5 Replies Latest reply on Mar 30, 2012 4:29 PM by liwoog

    Using the 64KB LDS on the 7970

    liwoog

      The 7970 is supposed to have 64KB of LDS, but the size of the local memory returned by the OpenCL driver is 32KB.

       

      Is there a way to use the full 64KB?

        • Re: Using the 64KB LDS on the 7970
          dmeiser

          If I understand the hardware specifications correctly you cannot use the 64K for a single work group.
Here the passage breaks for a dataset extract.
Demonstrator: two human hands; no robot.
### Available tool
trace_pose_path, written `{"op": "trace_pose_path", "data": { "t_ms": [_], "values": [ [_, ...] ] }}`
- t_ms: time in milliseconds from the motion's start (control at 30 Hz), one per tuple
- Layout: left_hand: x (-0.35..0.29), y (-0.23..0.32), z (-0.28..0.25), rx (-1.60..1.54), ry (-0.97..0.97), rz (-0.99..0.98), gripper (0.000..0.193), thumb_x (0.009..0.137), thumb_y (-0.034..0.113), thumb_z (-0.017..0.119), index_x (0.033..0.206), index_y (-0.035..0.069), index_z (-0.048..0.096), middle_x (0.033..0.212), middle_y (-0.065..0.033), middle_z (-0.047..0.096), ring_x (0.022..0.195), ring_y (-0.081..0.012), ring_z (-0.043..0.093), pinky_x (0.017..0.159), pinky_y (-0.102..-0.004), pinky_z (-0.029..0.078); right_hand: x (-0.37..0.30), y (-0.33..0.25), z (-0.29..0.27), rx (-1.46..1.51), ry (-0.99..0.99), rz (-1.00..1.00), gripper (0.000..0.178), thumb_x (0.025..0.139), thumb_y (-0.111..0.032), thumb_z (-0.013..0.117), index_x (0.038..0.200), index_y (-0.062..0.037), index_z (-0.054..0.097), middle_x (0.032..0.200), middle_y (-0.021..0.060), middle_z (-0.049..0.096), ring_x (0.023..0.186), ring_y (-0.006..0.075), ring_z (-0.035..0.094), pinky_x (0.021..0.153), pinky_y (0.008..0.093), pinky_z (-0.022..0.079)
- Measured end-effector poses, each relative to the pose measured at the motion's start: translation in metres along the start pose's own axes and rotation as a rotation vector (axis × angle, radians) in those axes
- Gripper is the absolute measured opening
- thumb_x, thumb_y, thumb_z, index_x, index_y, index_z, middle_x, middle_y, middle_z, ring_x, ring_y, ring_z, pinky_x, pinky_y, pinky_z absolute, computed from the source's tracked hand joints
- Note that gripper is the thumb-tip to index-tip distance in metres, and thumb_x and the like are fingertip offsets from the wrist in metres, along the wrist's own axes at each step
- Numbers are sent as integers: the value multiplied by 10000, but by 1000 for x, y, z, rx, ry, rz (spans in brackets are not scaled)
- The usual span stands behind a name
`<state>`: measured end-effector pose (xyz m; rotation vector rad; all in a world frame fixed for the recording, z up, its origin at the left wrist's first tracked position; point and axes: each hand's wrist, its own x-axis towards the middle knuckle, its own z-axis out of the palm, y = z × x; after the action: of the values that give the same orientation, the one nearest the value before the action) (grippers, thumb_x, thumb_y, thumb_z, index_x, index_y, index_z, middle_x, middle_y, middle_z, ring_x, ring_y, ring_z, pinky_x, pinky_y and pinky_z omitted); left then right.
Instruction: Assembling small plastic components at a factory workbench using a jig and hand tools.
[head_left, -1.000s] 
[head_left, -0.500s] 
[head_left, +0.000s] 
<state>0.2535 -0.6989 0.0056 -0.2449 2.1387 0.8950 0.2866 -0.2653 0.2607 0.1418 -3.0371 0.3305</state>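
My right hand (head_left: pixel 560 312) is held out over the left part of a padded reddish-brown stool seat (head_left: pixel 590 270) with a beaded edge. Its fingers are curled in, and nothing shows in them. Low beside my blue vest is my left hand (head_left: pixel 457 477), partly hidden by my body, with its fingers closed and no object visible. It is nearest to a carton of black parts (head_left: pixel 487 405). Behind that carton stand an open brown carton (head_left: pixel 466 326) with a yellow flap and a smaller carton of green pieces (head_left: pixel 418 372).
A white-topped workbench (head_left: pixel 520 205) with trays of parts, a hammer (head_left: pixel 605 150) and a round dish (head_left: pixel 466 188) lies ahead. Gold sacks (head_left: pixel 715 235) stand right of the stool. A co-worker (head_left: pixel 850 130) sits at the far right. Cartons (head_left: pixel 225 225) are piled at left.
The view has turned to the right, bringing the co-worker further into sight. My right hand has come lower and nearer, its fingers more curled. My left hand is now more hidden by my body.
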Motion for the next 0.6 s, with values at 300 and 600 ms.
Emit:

If you have several work groups execute on one compute unit you can use more than 32K (e.g. 2 work groups that each use 32K).

            • Re: Using the 64KB LDS on the 7970
              jeff_golds

              That's correct.  The maximum allocation size is still 32KB, but you can schedule multiple workgroups per CU to consume the full 64KB.

                • Re: Using the 64KB LDS on the 7970
                  liwoog

                  Thank you.

                   

                  I was told though that currently only a single kernel may run at once (hence why clEnqueueBarrier is a no-op).

                   

                  So how would one schedule multiple workgroups?

                   

                  Sent from my iPhone

                    • Re: Using the 64KB LDS on the 7970
                      notzed

                      enqueuebarrier is a no-op because the queues are only in-order.  That in itself says nothing about whether multiple (distinct) kernels can execute concurrently (e.g. using more than one queue).

                       

                       

                      So how would one schedule multiple workgroups?

                       

                      Did you really mean to ask such a silly question?  ;-)

                       

                      I thought 'scheduling multiple concurrent workgroups' was the entire reason to exist of modern GPU design:  hiding memory latency via many concurrent threads.  i.e. all one needs to do is ... invoke a kernel with global size/local size > hardware processors.

                       

                      I would think it's pretty obvious that doubling the LDS just reduces local memory requirements as a potential source of a limiting concurrency.  The same way doubling the register count would - even if each workgroup still had the same register use limit.